**What you are asked to do**. Line by line, repeat the material below without any deviation.

= Beginning of Section =

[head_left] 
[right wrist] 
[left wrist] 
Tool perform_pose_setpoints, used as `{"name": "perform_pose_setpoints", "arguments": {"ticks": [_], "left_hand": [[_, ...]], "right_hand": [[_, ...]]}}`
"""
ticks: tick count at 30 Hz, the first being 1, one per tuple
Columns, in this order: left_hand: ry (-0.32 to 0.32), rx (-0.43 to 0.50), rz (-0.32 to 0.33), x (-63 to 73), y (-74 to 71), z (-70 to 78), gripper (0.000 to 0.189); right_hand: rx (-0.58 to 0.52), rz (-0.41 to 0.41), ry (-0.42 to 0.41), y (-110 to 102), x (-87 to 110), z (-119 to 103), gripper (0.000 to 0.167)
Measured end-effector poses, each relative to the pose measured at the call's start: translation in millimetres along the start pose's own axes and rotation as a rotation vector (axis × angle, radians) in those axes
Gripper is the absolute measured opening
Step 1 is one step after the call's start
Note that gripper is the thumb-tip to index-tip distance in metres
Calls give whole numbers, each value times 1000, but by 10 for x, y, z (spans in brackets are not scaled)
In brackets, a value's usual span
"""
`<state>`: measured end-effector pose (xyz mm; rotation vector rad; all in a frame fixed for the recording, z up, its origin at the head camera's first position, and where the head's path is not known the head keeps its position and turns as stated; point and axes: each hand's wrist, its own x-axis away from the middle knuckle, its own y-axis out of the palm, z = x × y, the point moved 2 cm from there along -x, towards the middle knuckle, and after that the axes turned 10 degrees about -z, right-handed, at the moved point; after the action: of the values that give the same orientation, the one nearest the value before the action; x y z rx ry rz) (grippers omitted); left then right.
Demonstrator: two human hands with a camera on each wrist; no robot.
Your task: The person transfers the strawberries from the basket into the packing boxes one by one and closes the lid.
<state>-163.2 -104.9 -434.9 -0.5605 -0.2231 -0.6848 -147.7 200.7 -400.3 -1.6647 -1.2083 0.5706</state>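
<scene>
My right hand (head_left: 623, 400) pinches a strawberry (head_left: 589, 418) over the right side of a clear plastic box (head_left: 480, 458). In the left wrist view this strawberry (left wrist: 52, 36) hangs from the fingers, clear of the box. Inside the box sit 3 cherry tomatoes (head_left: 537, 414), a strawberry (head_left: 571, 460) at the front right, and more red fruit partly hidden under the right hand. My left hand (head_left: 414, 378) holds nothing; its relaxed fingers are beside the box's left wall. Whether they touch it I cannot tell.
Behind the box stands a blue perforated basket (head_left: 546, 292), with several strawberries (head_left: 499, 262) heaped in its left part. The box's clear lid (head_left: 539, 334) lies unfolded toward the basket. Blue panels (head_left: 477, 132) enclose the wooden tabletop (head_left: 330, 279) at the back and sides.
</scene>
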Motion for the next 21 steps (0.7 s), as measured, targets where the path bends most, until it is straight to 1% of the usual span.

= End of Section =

**Answer to this exercise**.
[head_left] 
[right wrist] 
[left wrist] 
Tool perform_pose_setpoints, used as `{"name": "perform_pose_setpoints", "arguments": {"ticks": [_], "left_hand": [[_, ...]], "right_hand": [[_, ...]]}}`
"""
ticks: tick count at 30 Hz, the first being 1, one per tuple
Columns, in this order: left_hand: ry (-0.32 to 0.32), rx (-0.43 to 0.50), rz (-0.32 to 0.33), x (-63 to 73), y (-74 to 71), z (-70 to 78), gripper (0.000 to 0.189); right_hand: rx (-0.58 to 0.52), rz (-0.41 to 0.41), ry (-0.42 to 0.41), y (-110 to 102), x (-87 to 110), z (-119 to 103), gripper (0.000 to 0.167)
Measured end-effector poses, each relative to the pose measured at the call's start: translation in millimetres along the start pose's own axes and rotation as a rotation vector (axis × angle, radians) in those axes
Gripper is the absolute measured opening
Step 1 is one step after the call's start
Note that gripper is the thumb-tip to index-tip distance in metres
Calls give whole numbers, each value times 1000, but by 10 for x, y, z (spans in brackets are not scaled)
In brackets, a value's usual span
"""
`<state>`: measured end-effector pose (xyz mm; rotation vector rad; all in a frame fixed for the recording, z up, its origin at the head camera's first position, and where the head's path is not known the head keeps its position and turns as stated; point and axes: each hand's wrist, its own x-axis away from the middle knuckle, its own y-axis out of the palm, z = x × y, the point moved 2 cm from there along -x, towards the middle knuckle, and after that the axes turned 10 degrees about -z, right-handed, at the moved point; after the action: of the values that give the same orientation, the one nearest the value before the action; x y z rx ry rz) (grippers omitted); left then right.
Demonstrator: two human hands with a camera on each wrist; no robot.
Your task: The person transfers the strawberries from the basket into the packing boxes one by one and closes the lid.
<state>-163.2 -104.9 -434.9 -0.5605 -0.2231 -0.6848 -147.7 200.7 -400.3 -1.6647 -1.2083 0.5706</state>
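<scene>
My right hand (head_left: 623, 400) pinches a strawberry (head_left: 589, 418) over the right side of a clear plastic box (head_left: 480, 458). In the left wrist view this strawberry (left wrist: 52, 36) hangs from the fingers, clear of the box. Inside the box sit 3 cherry tomatoes (head_left: 537, 414), a strawberry (head_left: 571, 460) at the front right, and more red fruit partly hidden under the right hand. My left hand (head_left: 414, 378) holds nothing; its relaxed fingers are beside the box's left wall. Whether they touch it I cannot tell.
Behind the box stands a blue perforated basket (head_left: 546, 292), with several strawberries (head_left: 499, 262) heaped in its left part. The box's clear lid (head_left: 539, 334) lies unfolded toward the basket. Blue panels (head_left: 477, 132) enclose the wooden tabletop (head_left: 330, 279) at the back and sides.
</scene>
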Motion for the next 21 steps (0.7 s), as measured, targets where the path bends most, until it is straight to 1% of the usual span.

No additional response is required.